Two-bottle free-choice alcohol consumption increased following 7-week exposure to intermittent alcohol intoxication.
A bioinformatic approach using microarray analysis, quantitative PCR (qPCR), bioinformatic analysis and microRNA–messenger RNA (mRNA) integrative analysis identified expression patterns indicative of a disruption in synaptic processes and neuroplasticity. About 41 rat miRNAs and 165 mRNAs in the mPFC were significantly altered after chronic alcohol exposure.
A subset of the miRNAs and mRNAs was confirmed by qPCR. Gene ontology categories of differential expression pointed to functional processes commonly associated with neurotransmission, neuroadaptation and synaptic plasticity. microRNA–mRNA expression pairing identified 33 miRNAs putatively targeting 89 mRNAs suggesting transcriptional networks involved in axonal guidance and neurotransmitter signaling.

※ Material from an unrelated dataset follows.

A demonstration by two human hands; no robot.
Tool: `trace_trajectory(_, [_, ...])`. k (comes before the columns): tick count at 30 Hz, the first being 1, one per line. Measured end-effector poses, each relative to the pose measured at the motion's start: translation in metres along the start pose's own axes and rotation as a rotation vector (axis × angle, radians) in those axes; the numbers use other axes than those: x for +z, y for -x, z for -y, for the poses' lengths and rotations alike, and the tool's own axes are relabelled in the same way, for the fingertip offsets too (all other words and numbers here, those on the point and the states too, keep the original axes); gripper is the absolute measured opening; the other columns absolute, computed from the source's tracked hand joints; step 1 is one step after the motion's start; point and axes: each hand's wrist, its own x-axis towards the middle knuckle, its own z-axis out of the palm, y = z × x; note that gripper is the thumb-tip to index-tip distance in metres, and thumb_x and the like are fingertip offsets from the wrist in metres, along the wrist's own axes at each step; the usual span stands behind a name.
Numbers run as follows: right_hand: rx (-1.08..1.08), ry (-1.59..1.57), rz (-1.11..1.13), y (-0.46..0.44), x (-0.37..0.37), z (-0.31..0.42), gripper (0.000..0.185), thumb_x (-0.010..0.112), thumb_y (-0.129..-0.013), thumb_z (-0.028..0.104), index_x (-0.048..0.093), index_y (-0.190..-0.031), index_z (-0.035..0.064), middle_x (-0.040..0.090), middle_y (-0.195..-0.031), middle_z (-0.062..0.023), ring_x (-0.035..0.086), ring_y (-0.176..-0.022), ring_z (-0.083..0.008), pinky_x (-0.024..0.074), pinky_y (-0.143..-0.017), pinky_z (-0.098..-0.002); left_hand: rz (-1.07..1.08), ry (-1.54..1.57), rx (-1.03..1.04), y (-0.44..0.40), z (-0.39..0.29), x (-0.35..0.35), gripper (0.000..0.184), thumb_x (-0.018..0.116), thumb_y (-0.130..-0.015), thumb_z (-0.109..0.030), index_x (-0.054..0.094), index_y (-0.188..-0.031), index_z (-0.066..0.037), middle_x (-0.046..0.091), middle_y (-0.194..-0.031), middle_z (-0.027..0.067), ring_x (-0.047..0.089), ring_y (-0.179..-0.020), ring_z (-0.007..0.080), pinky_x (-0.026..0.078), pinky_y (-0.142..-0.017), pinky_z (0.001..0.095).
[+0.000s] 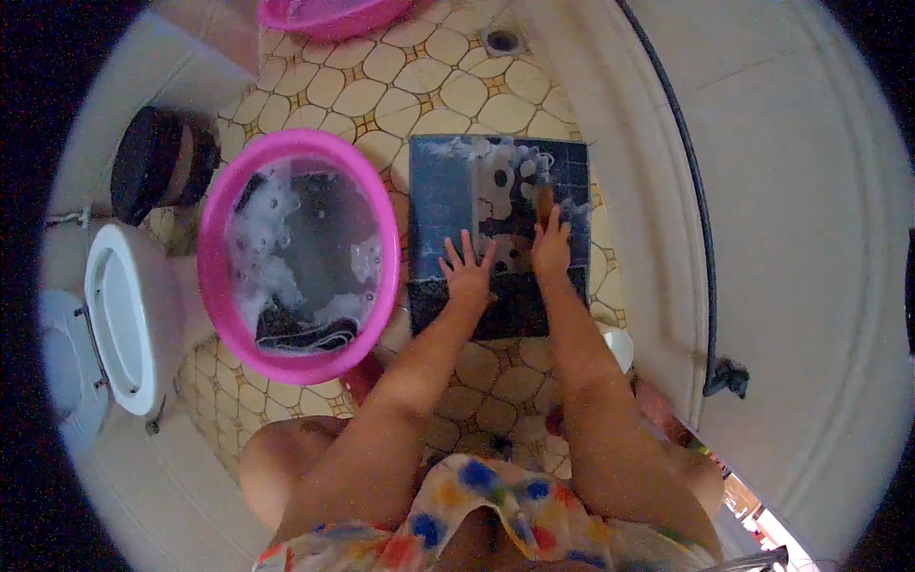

Our results demonstrate a significant shift in microRNA expression patterns in the mPFC following a history of dependence. Owing to their global regulation of multiple downstream target transcripts, miRNAs may have a pivotal role in the reorganization of synaptic connections and long-term neuroadaptations in alcohol dependence. MicroRNA-mediated alterations of transcriptional networks may be involved in disrupted prefrontal control over alcohol drinking observed in alcoholic patients.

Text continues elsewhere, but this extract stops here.